The House of Commons gave the Counter Terrorism Bill its second reading on April Fool's Day. It's a stitchup the looks set to come unravelled. When the last Terrorism Bill was given it's second Commons reading in October 2005, 95 MPs voted against it - even though the debate was held in the shadow of the 7/7 London bombings. But the new Bill's second reading was unopposed. Parliament's fixers had made should there would be no chance for MPs to reject the idea that this country needs more terrorist legislation. No chance for them to reject yet more "emergency" laws in this seventh year of the post 9/11 "emergency." No chance for them to vote against adding another bandaid to the lucky-bag of terrorism laws. No chance for them to say that a better way would be to bring the troops home from Iraq and Afghanistan. No chance to to call a halt until the government makes good it's forgotten half-promise of a wide-ranging overhaul and rationalisation of the laws. Parliament should be ashamed of itself, and so should the opposition parties who didn't object to this dirty deal.

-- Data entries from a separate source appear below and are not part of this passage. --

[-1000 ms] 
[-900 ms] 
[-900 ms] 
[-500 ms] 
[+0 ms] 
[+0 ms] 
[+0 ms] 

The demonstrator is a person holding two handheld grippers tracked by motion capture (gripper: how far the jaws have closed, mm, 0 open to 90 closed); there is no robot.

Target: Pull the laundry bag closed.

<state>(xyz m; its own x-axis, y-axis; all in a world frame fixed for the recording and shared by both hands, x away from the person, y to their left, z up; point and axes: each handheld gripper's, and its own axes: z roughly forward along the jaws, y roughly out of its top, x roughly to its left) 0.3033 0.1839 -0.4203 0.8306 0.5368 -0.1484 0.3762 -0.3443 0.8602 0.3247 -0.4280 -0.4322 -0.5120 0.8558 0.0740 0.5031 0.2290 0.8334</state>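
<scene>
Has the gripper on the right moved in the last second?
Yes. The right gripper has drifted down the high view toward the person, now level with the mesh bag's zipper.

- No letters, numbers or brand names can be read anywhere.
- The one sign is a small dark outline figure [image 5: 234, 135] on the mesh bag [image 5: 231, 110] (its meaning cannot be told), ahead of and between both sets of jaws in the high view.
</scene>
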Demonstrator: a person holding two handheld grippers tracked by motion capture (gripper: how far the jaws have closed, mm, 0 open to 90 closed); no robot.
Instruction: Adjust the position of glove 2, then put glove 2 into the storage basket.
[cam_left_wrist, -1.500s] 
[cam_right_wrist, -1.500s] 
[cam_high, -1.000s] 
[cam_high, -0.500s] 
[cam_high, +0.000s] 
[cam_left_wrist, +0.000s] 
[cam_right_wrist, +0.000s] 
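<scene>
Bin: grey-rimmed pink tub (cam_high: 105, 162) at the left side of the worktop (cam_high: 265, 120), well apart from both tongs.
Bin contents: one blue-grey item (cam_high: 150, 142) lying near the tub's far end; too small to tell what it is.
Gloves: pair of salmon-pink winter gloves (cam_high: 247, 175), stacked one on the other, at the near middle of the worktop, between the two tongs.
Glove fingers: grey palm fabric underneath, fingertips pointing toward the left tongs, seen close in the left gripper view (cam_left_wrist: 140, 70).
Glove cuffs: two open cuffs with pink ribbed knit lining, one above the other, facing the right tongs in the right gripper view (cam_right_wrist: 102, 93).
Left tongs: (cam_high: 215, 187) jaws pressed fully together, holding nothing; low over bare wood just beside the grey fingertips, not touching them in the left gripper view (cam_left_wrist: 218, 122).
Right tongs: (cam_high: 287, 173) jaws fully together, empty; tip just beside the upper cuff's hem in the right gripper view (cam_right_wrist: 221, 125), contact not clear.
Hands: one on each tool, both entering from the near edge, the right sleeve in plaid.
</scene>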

Fortunately, even in the fog of fake consensus many MPs can see very clearly that the powers contained the Bill to allow police to hold suspects for 42 days without charge are an outrage that a free society can't tolerate. When the Bill reaches the Committee stage amendments to remove this part of it are certain to be tabled and to receive wide support.

The safeguards the government says it has attached to 42-day detention are nonsense. Before using the internment powers contained in the Bill, the government would have to come back to Parliament to ask for authorisation. In other words, the government is asking Parliament to defer until a moment of panic a decision that it can't stomach taking now. That isn't justice, it's government by scare story - and many MPs know it.

This is a battle the government is set to lose, however thoroughly they try to stitch it up. We hope that every MP of conscience and commonsense will vote against any extension of pre-charge detention when the Bill next comes before Parliament. And we hope that every citizen of integrity and conscience will tell their MP that that's what they expect.